Пример 1 - Инактивация rot повышает вирулентность штамма S. aureus при нехватке agr

[0104] В недавних исследованиях было установлено, что мутантные штаммы S. Aureus при нехватке основного регулятора, известного как вспомогательный ген-регулятор («Agr») и транскрипционный факторный регрессор токсинов («Rot») (т.е. Δagr Δrot), обладают повышенной вирулентностью в модели мыши системной инфекции по сравнению с сильно ослабленным мутантом Δagr. В то время как один мутант делеции Δagr сильно ослаблен по степени вирулентности, как измеряется степень выживания в течение времени после заражения, двойной мутант Δagr Δrot отображает вирулентные характеристики, близкие к родительским штаммам (ДТ Newman) (Фиг. 1А). Считалось, что повышенная вирулентность, наблюдаемая у двойного мутанта Δagr Δrot, может быть связана с повышенной экспрессией лейкотоксинов S. aureus как можно больше этих токсинов считаются выверенными способом, зависимым от Agr-Rot. Действительно, анализ иммуноблота на токсины, вырабатываемые S. aureus мутантных штаммов Дикого Типа, Δagr, и Δagr Δrot, подтвердил гипотезу о том, что количество токсинов было восстановлено на уровне двойных мутантов ДТ Δagr Δrot (Фиг. 1B). Поразительно, было отмечено, что LukE/D сильно превысил выработку штаммов Δagr Δrot по сравнению с другими токсинами (Фиг. 1B). Эти данные иллюстрируют, что репрессия в отношении ключевых факторов вирулентности Rot является критически важной для оптимальной вирулентности потенциала S. aureus и лейкотоксин LukE/D сильно репрессирован при Rot–зависимой связи, в большей степени, чем другие лейкотоксины.

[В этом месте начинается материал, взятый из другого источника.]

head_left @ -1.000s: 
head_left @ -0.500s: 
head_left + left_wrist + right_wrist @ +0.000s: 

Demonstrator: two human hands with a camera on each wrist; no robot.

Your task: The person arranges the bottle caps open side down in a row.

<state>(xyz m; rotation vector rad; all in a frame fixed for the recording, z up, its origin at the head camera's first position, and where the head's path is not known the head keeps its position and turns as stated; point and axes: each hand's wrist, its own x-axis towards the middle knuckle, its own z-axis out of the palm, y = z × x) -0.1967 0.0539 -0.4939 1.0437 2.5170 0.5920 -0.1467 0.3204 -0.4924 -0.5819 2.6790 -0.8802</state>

Пример 2 - LukE/D способствует усиленной вирулентности, показанной штаммом S. aureus при нехватке rot

[0105] Результаты, представленные на фигурах 1А-1В, показали, что инактивация rot в штамме agr+ может также привести к повышенной вирулентности, возможно, при LukE/D-зависимой связи. Как и в случае с двойным мутантом Δagr Δrot (Фиг. 1А), было отмечено, что один мутант делеции Δrot также привел к повышению вирулентности у модели мыши системной инфекции, о чем свидетельствует снижение в процентах выживаемости животных, инфицированных Δrot по сравнению с теми, кто заражен ДТ (Фиг. 2А). Ранние наблюдения показали, что Rot вероятно, один из основных репрессоров лейкотоксина LukE/D. Чтобы подтвердить эти результаты в контексте одного мутанта делеции Δrot, иммуноблот был подвержен испытаниям. Эти эксперименты показали, что, действительно LukE/D сильно вырабатываются в отсутствие rot, вопреки γ-гемолизина (HlgC)LukAB, или α-токсин (Hla; Фиг. 2B). Эти выводы еще больше укрепили предположения о том, что LukE/D является основным Rot-репрессированных фактором, ответственным за рост вирулентности мутанта Δrot и то, что LukE/D может играть существенную роль в патогенезе S. aureus в организме. Чтобы определить, была ли переработка LukE/D ответствена за усиленный патогенный фенотип Δrot, был построен двойной мутант Δrot ΔlukE/D и оценивалась его вирулентность инфекции в модели мыши. Двойной мутант Δrot ΔlukE/D многозначительно подвергался риску для вирулентности, о чем свидетельствует резкое сокращение смертности по сравнению, как с ДТ, так и мутантом Δrot (Фиг. 2В). Эти результаты иллюстрируют, что LukE/D является основным Rot-репрессированным фактором, который является критическим для гипервирулентности, связанной с мутантом Δrot и то, что LukE/D может быть одной из основных причин болезни в целом. Эти данные также свидетельствуют о том, что препараты, усиливающие Rot опосредованную репрессию целевых генов, позволит снизить патогенез S. aureus.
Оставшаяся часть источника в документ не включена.